Toddlers tend to have approach objects that may be dangerous to them at home because of their natural curiosity. When families are sleeping or doing housework, unpredictable injuries may be happening. Horrible, irreversible accidents may occur in less than no time. Not only for this reason but also with the technological evolution, systems related digital parenting have gained importance. Smart technology is adopted by modern parents to provide their children safety. Considering all these situations, the need to design a toddler tracking system for helping the parents has emerged. In this article, a toddler tracking system using Deep Neural Network has been proposed. The proposed system is based on face recognition and object tracking algorithms and created using pre-trained neural networks.
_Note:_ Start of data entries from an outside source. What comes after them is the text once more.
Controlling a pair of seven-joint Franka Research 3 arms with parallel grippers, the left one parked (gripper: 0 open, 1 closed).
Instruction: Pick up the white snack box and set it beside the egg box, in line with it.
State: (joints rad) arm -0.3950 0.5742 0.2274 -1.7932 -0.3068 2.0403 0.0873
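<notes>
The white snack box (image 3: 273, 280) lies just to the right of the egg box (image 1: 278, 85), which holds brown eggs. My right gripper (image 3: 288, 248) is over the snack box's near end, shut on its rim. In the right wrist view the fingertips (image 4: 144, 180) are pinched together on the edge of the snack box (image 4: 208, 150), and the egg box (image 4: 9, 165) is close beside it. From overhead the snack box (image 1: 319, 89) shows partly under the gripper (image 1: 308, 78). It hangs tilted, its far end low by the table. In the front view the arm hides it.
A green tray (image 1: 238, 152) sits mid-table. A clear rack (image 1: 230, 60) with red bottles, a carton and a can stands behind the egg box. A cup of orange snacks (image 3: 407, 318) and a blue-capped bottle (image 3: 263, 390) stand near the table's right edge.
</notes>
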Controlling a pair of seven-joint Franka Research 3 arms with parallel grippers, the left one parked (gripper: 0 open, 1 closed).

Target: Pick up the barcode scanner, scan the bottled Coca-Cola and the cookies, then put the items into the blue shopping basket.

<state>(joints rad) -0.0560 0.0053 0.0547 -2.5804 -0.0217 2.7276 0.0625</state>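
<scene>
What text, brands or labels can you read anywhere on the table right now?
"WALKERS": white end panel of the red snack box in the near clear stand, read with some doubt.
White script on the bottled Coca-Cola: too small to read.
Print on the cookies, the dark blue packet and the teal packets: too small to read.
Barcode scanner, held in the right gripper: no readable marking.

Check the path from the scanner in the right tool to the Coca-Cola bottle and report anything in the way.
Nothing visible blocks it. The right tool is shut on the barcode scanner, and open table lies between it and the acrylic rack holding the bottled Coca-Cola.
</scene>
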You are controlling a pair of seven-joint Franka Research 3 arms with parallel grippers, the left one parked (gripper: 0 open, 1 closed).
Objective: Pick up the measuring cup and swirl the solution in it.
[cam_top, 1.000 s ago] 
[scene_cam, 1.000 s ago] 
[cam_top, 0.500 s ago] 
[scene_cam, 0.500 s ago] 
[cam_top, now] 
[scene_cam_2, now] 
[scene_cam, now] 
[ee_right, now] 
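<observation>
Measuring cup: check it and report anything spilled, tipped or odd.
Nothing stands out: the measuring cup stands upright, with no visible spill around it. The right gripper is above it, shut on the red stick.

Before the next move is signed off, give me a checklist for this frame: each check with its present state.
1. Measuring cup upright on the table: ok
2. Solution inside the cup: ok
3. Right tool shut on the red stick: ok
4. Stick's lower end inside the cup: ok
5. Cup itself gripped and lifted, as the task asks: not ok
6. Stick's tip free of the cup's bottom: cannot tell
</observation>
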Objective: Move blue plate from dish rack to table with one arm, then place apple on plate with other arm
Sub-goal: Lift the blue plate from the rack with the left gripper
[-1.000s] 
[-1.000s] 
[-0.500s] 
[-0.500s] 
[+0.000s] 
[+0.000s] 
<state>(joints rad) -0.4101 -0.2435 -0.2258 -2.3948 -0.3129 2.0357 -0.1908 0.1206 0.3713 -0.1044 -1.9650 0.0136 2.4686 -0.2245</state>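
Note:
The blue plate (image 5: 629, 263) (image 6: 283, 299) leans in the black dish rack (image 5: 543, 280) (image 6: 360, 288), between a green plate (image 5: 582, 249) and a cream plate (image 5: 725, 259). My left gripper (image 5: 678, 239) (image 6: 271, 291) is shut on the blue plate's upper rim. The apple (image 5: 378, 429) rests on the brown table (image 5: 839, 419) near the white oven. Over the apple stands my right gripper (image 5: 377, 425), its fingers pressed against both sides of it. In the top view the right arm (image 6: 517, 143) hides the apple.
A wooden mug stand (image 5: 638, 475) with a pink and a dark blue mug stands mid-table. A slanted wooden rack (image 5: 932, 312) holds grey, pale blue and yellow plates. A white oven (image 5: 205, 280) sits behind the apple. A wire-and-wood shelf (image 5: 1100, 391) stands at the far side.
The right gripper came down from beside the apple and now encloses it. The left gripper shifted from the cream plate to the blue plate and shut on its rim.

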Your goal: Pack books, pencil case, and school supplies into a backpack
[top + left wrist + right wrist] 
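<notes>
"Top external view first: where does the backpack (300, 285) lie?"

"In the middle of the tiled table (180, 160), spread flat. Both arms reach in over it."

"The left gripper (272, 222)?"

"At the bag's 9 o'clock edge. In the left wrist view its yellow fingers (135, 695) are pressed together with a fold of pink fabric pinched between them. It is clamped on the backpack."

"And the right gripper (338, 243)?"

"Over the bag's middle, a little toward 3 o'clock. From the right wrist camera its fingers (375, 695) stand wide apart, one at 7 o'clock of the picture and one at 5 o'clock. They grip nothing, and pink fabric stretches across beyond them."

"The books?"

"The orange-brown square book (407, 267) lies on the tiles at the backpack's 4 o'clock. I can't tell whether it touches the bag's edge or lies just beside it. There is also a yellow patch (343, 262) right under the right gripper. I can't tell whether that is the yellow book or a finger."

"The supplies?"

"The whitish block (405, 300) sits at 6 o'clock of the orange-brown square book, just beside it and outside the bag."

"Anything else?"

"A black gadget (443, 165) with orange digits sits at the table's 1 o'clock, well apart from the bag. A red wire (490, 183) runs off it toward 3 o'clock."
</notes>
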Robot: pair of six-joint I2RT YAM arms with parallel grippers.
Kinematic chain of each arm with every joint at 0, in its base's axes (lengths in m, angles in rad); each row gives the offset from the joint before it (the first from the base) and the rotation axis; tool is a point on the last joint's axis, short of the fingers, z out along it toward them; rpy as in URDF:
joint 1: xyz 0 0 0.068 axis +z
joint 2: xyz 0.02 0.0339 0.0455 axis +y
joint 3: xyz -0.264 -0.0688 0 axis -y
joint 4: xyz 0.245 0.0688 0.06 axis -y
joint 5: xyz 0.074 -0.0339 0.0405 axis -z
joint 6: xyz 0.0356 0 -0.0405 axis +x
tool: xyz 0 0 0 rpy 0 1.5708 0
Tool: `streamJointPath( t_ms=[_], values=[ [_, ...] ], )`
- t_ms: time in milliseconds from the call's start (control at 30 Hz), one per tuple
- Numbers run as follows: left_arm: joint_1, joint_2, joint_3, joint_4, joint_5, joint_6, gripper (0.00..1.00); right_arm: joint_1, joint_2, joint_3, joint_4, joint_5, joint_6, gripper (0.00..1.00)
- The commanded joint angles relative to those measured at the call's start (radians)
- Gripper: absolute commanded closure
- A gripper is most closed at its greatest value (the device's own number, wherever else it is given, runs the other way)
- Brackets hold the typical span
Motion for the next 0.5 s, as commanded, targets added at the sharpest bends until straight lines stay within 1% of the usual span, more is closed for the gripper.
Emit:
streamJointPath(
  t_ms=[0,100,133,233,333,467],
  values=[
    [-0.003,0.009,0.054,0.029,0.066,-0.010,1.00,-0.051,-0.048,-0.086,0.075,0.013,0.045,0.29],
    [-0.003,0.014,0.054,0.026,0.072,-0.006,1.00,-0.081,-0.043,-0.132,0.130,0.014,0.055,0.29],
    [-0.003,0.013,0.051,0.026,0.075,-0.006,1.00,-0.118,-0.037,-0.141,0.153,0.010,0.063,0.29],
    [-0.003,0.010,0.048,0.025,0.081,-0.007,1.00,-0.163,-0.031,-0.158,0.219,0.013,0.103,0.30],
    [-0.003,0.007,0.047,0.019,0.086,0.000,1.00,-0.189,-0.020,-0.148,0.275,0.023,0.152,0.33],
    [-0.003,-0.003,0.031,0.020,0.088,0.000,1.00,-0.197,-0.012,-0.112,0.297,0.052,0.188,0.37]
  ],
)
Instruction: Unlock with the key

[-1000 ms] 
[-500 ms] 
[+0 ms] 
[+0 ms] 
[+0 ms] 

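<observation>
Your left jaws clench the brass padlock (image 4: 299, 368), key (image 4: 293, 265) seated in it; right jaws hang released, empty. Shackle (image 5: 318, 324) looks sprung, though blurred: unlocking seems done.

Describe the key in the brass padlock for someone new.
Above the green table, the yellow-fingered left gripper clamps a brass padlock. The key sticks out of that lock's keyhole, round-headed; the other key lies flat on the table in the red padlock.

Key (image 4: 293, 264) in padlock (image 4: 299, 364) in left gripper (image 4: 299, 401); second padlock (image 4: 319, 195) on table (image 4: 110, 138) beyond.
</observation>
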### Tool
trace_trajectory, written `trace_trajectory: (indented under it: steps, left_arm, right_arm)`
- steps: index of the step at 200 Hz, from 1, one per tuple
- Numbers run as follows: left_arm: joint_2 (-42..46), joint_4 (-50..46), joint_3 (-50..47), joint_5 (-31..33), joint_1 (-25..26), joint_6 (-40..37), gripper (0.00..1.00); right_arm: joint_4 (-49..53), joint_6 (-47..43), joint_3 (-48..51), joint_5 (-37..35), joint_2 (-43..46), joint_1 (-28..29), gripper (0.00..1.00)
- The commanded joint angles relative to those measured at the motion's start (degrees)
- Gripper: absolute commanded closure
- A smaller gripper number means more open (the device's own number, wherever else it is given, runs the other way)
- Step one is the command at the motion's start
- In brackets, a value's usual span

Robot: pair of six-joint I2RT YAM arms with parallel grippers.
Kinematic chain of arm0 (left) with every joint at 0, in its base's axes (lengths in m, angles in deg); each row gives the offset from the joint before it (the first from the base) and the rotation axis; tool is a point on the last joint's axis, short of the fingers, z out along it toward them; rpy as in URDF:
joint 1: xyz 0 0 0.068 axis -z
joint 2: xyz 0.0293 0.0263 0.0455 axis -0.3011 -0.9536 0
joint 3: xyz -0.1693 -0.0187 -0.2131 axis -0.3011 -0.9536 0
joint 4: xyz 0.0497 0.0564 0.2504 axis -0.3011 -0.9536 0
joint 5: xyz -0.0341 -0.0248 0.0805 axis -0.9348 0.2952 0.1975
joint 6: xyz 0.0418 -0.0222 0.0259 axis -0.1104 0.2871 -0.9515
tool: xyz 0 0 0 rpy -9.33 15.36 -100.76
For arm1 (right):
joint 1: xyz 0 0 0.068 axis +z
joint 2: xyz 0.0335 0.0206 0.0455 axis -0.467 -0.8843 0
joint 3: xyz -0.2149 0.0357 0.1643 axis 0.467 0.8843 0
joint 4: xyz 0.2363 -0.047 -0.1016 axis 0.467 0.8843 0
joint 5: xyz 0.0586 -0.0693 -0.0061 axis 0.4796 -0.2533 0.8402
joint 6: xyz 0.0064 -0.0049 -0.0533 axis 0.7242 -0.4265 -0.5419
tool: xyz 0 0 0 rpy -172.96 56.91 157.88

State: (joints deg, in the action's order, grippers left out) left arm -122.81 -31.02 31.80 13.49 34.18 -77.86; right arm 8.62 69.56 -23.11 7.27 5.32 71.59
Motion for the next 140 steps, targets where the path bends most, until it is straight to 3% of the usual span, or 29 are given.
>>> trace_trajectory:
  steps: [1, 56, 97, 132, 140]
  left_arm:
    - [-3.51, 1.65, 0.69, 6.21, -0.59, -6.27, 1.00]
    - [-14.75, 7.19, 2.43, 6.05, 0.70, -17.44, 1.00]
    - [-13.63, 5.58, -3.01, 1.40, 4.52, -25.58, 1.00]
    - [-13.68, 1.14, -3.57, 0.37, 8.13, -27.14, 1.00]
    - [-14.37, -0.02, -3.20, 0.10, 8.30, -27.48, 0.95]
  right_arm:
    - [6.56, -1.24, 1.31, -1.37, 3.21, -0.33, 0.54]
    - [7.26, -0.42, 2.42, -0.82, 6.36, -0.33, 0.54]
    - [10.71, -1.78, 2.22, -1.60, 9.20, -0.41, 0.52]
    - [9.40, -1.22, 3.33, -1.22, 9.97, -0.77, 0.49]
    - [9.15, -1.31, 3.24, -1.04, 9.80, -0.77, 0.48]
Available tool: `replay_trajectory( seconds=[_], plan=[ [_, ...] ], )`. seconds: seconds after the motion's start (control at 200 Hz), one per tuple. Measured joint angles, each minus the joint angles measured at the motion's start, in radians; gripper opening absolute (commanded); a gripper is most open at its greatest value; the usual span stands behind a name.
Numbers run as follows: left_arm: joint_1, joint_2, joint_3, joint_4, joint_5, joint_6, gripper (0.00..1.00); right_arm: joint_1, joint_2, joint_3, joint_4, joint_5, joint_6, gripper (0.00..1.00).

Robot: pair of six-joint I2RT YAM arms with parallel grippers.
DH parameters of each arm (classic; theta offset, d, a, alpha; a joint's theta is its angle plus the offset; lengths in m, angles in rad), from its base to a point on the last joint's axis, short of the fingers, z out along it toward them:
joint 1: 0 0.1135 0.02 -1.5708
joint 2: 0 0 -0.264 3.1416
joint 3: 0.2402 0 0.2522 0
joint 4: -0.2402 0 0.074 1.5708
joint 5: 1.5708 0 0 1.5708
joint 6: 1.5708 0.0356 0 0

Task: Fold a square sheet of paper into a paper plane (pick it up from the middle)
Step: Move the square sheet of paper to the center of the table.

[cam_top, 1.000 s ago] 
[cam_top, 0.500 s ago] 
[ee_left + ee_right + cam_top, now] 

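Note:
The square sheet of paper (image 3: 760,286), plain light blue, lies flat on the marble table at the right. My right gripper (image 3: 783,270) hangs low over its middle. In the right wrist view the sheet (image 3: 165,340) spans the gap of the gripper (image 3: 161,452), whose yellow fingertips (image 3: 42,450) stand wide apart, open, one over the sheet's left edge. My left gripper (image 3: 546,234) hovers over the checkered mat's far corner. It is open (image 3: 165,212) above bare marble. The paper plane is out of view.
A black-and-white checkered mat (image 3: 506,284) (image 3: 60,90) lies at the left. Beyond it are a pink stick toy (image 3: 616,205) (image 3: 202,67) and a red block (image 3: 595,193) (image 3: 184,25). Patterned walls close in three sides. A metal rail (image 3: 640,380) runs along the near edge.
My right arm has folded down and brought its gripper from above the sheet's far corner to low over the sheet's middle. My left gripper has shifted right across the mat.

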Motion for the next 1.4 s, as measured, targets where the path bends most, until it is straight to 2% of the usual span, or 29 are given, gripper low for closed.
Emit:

The system is based on recognizing the toddlers' faces and following all toddler's movements in the house. When the toddler is getting close dangerous places, tools, furniture, etc, the system alerts the user with the warning system. The proposed system is tested by using the toddlers' data which is collected before and 80.7% test accuracy has been obtained. The experimental result showed that the proposed method has achieved sufficient performance to be compared with state-of-the-art studies.
基于深度神经网络的人脸识别和目标跟踪幼儿跟踪系统
由于幼儿天生的好奇心,他们在家里倾向于接近那些对他们来说可能是危险的物体。当家人正在睡觉或做家务时,不可预测的伤害可能会发生。可怕的、不可逆转的事故可能在短时间内发生。不仅因为这个原因,而且随着技术的发展,与数字育儿相关的系统变得越来越重要。现代父母采用智能技术为孩子提供安全保障。考虑到所有这些情况,需要设计一个幼儿跟踪系统来帮助父母。本文提出了一种基于深度神经网络的幼儿跟踪系统。该系统基于人脸识别和目标跟踪算法,并使用预训练的神经网络创建。该系统的基础是识别幼儿的脸,并跟踪他们在家里的所有动作。当幼儿靠近危险的地方、工具、家具等时,系统会用报警系统提醒用户。利用之前收集的幼儿数据对系统进行了测试,测试准确率达到80.7%。实验结果表明,所提出的方法取得了足够的性能,可以与目前的研究结果进行比较。
本文章由计算机程序翻译,如有差异,请以英文原文为准。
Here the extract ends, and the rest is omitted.